Very interesting, thanks!
Maybe people who are listening to the album have removed it from their liked/downloaded songs?
If I shuffle through a playlist and find a song that doesn't add much or just acts as an intro to an album I usually remove it eventually.
It's 27 seconds long - Spotify on shuffle won't (AFAICT) play songs below a certain length on shuffle unless you specifically like them.
So it's probably people listening to "Justice Radio" and never being given that song.
Ayyy another justice listener, nice; how are your speakers doing btw?

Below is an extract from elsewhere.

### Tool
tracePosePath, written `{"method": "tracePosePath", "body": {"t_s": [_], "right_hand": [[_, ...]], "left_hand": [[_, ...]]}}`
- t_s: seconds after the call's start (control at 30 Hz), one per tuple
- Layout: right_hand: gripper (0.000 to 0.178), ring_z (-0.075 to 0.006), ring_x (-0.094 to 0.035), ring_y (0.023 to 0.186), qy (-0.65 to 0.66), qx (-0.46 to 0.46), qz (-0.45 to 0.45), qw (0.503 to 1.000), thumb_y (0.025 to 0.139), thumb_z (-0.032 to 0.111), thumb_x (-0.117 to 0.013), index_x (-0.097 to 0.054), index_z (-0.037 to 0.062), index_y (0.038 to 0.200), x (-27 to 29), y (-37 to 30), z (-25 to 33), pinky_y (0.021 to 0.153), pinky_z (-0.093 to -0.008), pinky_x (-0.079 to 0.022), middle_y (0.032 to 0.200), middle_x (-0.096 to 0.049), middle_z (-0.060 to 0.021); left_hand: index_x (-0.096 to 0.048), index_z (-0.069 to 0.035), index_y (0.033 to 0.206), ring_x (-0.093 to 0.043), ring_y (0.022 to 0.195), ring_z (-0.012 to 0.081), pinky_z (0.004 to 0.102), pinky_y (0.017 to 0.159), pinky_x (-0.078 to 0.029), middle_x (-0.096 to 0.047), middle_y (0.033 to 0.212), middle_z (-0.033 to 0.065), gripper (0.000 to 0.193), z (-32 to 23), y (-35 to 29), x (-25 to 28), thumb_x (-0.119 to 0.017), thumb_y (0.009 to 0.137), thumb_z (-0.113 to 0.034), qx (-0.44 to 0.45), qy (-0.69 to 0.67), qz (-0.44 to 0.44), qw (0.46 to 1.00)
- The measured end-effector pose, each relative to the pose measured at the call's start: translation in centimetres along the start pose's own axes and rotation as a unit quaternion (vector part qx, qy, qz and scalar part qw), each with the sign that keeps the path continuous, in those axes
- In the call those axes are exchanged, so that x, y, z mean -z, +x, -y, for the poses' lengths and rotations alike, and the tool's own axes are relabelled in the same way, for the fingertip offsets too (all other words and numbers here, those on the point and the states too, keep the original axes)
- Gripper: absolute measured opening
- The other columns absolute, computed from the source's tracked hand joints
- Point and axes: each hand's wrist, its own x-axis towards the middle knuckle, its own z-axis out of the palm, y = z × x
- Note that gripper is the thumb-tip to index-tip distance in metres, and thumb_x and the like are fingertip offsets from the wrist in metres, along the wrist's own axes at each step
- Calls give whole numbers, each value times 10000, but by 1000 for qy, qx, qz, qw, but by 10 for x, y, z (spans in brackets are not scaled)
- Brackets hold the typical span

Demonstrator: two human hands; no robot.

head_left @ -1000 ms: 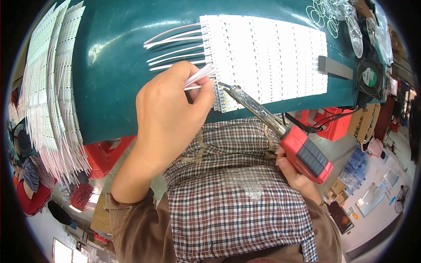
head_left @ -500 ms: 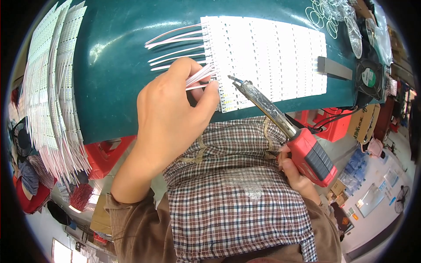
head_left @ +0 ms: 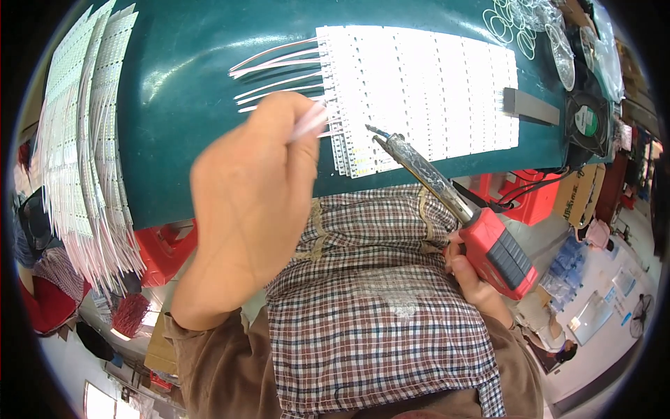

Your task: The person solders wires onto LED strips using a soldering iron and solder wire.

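Wire pinched, iron poised at strip ends

Left hand [head_left: 251, 202] raised above the bench edge, fingers closed narrow around a thin white wire [head_left: 307, 124], pinched just behind its free end. Right hand [head_left: 474, 276] wrapped tight on the red handle of a soldering iron [head_left: 447, 202], thumb and fingers all the way round, barrel slanting up toward 10 o'clock. Iron tip [head_left: 370, 130] hovering just above the near ends of the white LED strips [head_left: 426, 91], apparently not touching. Strips laid side by side on the green bench top [head_left: 181, 105], at 12 o'clock from the body. More white wires [head_left: 276, 66] already fanning out from the strips' left ends, toward 9 o'clock. Stack of spare strips [head_left: 84, 153] well apart at 9 o'clock; small fan [head_left: 586, 120] at 2 o'clock.

Wire likely feather-light, limp, springy: best gripped close to the bared end for aim, never mid-length. Strips thin, flexible, easily shifted; probably better steadied flat than lifted. Iron rigid, top-heavy at the handle, hot along the metal barrel: handle only.
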Motion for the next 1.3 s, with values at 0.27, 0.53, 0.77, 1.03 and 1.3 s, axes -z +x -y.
{"method": "tracePosePath", "body": {"t_s": [0.27, 0.53, 0.77, 1.03, 1.3], "right_hand": [[262, -310, -674, 675, 1, 72, -15, 997, 758, 100, -795, -686, -22, 962, -8, 0, -10, 587, -364, -530, 836, -675, -144], [278, -331, -691, 698, -18, 88, 37, 995, 710, 48, -800, -679, -20, 951, -7, 7, -12, 615, -385, -561, 833, -672, -147], [294, -330, -693, 698, -4, 73, 35, 997, 707, 47, -801, -681, -18, 967, -9, 6, -14, 614, -387, -561, 843, -676, -148], [280, -326, -687, 689, -4, 96, 4, 995, 722, 72, -804, -675, -18, 954, -9, 6, -11, 598, -377, -550, 830, -667, -141], [266, -326, -691, 683, -10, 80, 23, 996, 723, 74, -803, -678, -20, 938, -8, 6, -9, 602, -378, -555, 805, -664, -139]], "left_hand": [[-583, -36, 770, -627, 580, 280, 385, 532, -459, -640, 667, 103, 199, 7, -1, -24, -721, 867, -140, 9, -22, -5, 1000], [-586, -22, 727, -638, 600, 304, 398, 549, -473, -653, 683, 119, 200, 7, 2, -26, -706, 845, -130, 23, -10, -8, 1000], [-596, -21, 728, -647, 587, 283, 389, 544, -480, -660, 683, 113, 194, 7, 1, -27, -710, 838, -133, 38, -8, -3, 999], [-613, -20, 724, -658, 590, 270, 379, 551, -490, -670, 688, 111, 183, 9, 4, -24, -714, 830, -129, 41, -29, 5, 999], [-628, -19, 732, -672, 625, 284, 386, 571, -496, -681, 709, 122, 167, 11, 5, -22, -712, 828, -127, 29, -32, 19, 999]]}}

Hello fellow Justice listener ✝ My speakers are getting tired of playing Generator (new track) over and over
There's a new track? Aaahhhh!
Mine are getting a bit of an upgrade... I found two 26" speakers ripped from an old stage set and a bag of identical tweeters in my dad's old stuff, I'm currently soldering together a crossover circuit and an amplifier that won't die while trying to run this whole mess; you can bet a bomb threat is gonna be called when genesis and waters of nazareth hit
Youngsters don’t listen to albums anymore.

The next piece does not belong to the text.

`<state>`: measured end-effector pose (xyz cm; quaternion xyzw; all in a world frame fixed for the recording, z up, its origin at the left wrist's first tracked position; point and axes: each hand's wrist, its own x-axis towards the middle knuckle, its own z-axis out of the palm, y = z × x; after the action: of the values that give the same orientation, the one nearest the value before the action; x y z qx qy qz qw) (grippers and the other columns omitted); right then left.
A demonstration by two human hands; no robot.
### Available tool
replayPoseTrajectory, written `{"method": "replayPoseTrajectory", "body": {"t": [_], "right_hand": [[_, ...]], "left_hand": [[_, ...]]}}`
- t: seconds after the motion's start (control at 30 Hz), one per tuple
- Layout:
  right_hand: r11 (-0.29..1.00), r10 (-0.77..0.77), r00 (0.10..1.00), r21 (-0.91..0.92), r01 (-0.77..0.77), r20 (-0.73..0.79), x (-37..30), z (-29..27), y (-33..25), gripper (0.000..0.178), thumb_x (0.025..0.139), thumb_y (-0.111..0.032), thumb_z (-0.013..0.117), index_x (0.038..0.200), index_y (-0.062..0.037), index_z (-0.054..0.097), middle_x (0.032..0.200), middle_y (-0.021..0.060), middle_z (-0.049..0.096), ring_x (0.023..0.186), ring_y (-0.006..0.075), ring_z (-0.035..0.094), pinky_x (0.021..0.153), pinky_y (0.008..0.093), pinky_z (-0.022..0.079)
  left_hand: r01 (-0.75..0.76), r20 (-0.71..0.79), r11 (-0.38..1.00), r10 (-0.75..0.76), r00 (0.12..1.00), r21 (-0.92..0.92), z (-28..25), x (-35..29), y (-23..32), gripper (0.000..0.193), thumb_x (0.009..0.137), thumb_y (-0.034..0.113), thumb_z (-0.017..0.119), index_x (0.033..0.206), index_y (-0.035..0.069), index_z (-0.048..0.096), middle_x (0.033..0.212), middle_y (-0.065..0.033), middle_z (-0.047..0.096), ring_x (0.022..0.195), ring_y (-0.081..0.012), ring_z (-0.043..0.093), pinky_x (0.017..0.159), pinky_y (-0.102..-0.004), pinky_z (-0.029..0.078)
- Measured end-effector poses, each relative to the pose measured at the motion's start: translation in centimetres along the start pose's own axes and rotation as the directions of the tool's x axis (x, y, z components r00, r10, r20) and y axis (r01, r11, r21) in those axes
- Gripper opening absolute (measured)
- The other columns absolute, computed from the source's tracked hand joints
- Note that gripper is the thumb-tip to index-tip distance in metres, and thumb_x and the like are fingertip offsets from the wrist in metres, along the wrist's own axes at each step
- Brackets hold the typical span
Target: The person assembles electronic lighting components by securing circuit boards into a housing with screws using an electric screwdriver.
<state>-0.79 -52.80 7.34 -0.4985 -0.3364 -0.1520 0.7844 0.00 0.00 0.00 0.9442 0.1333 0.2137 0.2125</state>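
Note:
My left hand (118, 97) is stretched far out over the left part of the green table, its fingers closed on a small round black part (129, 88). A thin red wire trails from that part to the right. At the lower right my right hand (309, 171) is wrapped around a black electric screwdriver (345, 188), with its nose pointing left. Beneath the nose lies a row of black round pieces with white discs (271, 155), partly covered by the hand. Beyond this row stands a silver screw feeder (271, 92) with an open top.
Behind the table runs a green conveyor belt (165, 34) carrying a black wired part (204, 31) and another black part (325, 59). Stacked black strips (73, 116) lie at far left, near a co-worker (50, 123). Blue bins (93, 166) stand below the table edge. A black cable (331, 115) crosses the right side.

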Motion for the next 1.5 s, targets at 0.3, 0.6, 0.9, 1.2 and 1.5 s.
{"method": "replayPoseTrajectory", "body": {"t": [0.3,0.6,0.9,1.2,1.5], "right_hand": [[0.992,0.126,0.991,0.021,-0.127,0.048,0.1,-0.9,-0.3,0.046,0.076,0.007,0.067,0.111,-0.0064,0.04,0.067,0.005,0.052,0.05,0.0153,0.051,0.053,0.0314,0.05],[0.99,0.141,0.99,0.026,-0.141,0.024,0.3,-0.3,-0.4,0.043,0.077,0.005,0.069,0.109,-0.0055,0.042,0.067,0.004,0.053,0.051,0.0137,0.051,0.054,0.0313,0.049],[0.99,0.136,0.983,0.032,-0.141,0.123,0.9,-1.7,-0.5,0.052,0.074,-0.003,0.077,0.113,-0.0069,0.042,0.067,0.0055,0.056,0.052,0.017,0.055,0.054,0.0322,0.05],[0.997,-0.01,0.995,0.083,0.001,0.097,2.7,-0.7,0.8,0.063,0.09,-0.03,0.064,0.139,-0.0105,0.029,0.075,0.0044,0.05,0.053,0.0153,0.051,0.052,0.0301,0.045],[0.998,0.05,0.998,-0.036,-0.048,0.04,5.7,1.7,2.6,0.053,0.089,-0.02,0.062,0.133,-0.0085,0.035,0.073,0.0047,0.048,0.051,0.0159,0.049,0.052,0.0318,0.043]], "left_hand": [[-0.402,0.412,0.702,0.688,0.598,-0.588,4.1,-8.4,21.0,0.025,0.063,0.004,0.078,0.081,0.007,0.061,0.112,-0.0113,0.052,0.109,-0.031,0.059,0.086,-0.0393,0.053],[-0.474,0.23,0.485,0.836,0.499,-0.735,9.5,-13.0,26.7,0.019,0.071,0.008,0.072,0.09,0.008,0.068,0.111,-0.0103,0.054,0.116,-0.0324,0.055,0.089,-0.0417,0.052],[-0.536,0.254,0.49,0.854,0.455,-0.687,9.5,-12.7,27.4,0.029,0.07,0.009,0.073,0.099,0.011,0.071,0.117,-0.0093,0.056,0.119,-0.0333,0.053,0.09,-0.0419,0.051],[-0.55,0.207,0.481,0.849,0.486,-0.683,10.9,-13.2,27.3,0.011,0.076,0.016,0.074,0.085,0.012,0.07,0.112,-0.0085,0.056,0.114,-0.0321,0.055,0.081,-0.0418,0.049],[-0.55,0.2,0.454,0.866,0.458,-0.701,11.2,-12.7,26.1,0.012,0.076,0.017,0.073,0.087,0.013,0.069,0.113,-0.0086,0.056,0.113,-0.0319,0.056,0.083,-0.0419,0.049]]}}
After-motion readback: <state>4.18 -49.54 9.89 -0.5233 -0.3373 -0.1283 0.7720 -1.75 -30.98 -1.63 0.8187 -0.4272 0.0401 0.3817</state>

Did we ever? Except maybe on the first play through?
Once tapes started being more popular than ever, it became easy to record your own mixtape. So that predates me by a generation or so
I did for a bit with tapes and CDs, then didn’t for a good long while, but about a decade ago I got into vinyl, which I think is super cool because it’s somewhat difficult to drop the needle right where you want to… and at the same time, listening to one side of a record just feels like a much more atomic experience, and some artists actually build the album so that it adds another layer to the art.
I mean, I'm young and I have a full on digital collection of albums on my drive.
I don't like mixtapes for regular listens because I might like the songs in the album if I like one song already.
I do like mixes if I just want to listen to a specific kind of music.
Even on a streaming service if I hear a band i like that I've not heard before from a "radio" playlist I'll go to that band and listen to whatever thier most popular album is.